Re: Student Debt vs Graduate Jobs
Posted: Sat Mar 02, 2013 5:56 pm
by Pudfark
callmeslick wrote:life is long, education is forever. Anyone, I repeat, ANYONE who advocates that getting a college education is wrong is delusional.
Well, you'd be an example of it. You fail to acknowledge the "financial responsibility" involved. If a person can reasonably pay the bill, they should go. If they can't, they shouldn't. If they take yer advice? You should pay for it, I don't mind.
So.....what percentage of the folks digging and laying the pipe for the Keystone Job should be educated? Should the dude at "BurgerDouche" have a 401K and a University level education in Advanced Burger Flipp'n?
Maybe, I'd agree with ya....If folks were being educated, traditionally.
They aren't and it's a tell. I don't owe anybody an education beyond what I currently pay in taxes. Certainly not, an education exceeding HS standards.
You'd have a better argument, if you accepted sole financial responsibility for your theory. You and Yours don't do that because logically, especially at this juncture, it's a certain fail. So fix the economy, add a bunch of jobs and then I'd be hard pressed to disagree with ya.
Re: Student Debt vs Graduate Jobs
Posted: Sat Mar 02, 2013 6:02 pm
by Buzz
What's your plan for a kid who just got out of high school, and the family can't pay for college? Should he just give up and go work for McDonald's?
Re: Student Debt vs Graduate Jobs
Posted: Sat Mar 02, 2013 6:16 pm
by Barfly
Buzz wrote:What's your plan for a kid who just got out of high school, and the family can't pay for college? Should he just give up and go work for McDonald's?
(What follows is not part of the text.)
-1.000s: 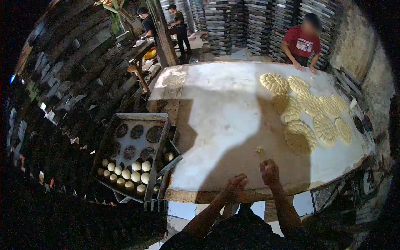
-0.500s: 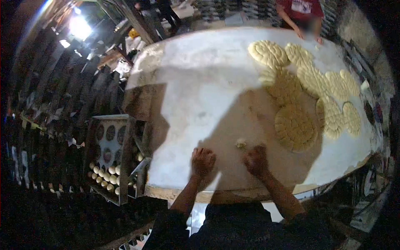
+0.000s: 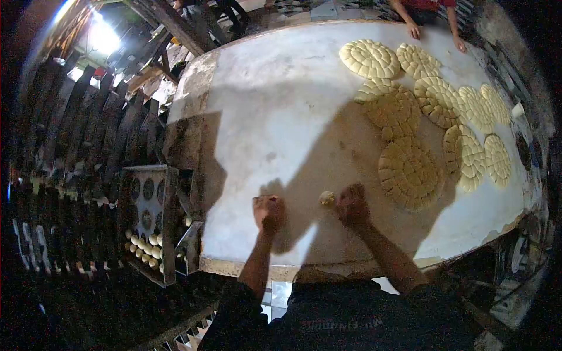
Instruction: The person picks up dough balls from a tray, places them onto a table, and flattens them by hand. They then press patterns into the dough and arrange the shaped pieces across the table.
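While the small lump of dough (image 3: 326, 198) lies in shade on the near part of the pale desk (image 3: 252, 117), the right hand (image 3: 353, 206) sits just to its right, so close that I cannot tell whether skin and dough touch. The right hand's fingers look curled in, but the dimness hides whether they clench anything. The left hand (image 3: 270, 212) stands apart from the lump, to its left, its fingers bent toward the palm; whether they enclose something, I cannot tell. Beyond the lump and to its right spread the scored dough rounds (image 3: 410, 173), some crowding edge to edge, and past those, farther from it, show another person's hands (image 3: 414, 30). Well to the lump's left, off the desk, a tray (image 3: 168, 234) carries dough balls (image 3: 156, 252). The likeliest mishap, I judge, is a careless sideways sweep of the right hand: it could squash or knock the lump, or dent the nearest round, since soft dough marks easily. The shade could also cause a misplaced touch, and a forearm leaning across could smear the lump.
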The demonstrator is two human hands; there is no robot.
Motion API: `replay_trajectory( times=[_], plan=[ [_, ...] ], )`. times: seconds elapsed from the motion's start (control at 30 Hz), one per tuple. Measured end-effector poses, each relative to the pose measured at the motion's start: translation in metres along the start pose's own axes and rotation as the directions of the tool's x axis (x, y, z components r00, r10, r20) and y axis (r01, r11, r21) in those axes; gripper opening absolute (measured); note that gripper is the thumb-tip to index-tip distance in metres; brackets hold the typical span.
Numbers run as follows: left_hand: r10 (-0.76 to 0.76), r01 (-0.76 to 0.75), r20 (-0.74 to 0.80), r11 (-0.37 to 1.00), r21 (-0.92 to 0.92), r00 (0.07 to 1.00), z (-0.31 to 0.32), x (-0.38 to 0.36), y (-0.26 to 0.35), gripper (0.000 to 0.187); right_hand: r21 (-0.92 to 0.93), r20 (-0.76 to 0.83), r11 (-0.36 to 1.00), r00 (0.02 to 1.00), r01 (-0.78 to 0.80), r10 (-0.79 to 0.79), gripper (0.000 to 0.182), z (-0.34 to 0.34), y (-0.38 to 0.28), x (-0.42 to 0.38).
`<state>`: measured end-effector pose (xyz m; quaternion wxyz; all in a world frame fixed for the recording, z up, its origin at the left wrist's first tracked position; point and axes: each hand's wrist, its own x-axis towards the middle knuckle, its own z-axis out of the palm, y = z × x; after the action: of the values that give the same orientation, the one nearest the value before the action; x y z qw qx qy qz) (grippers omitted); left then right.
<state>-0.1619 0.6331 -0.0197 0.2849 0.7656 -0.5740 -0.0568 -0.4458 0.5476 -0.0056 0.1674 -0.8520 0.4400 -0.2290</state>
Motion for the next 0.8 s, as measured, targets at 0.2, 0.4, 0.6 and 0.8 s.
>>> replay_trajectory(
  times=[0.2,0.4,0.6,0.8],
  plan=[
    [0.254,-0.315,0.325,0.937,0.152,0.911,-0.039,-0.082,-0.002,0.030,-0.235,0.173,0.887,0.915,0.398,-0.365,0.031,-0.014,0.017,-0.071],
    [-0.095,0.101,0.049,0.985,-0.140,0.994,-0.029,-0.004,-0.054,0.024,-0.350,-0.309,0.937,0.942,0.016,-0.132,0.024,0.001,0.047,0.004],
    [0.367,-0.332,0.257,0.928,-0.168,0.894,-0.013,-0.057,-0.021,0.032,-0.109,-0.258,0.994,0.965,0.018,-0.046,0.009,0.020,-0.026,-0.031],
    [0.222,-0.012,0.510,0.924,-0.382,0.831,-0.177,-0.114,-0.058,0.048,0.124,0.391,0.920,0.871,-0.371,0.298,0.019,-0.045,0.065,-0.042]
  ],
)
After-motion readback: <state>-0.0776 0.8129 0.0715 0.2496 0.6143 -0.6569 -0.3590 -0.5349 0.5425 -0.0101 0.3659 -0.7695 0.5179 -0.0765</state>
Yes if he is not self motivated to become a skilled worker, he can flip burgers for minimal pay. Or he could take the initiative to develop some kind of skill, like a normal person (the old normal?). We have a shortage of skilled workers in the US, which is part of the reason jobs go overseas. Not just technical specialties that start with a college degree.... there is always a shortage of medical professionals at every level of expertise and education, you can get in at whatever level you can afford and work your way up. Become some kind of mechanic, CNC machine operator and on and on and on.
If my father couldn't have afforded my college tuition, I was going to start at a technical school or the Army. There's lots of things a young inexperienced person can do to advance themselves without collective handouts, which you are advocating.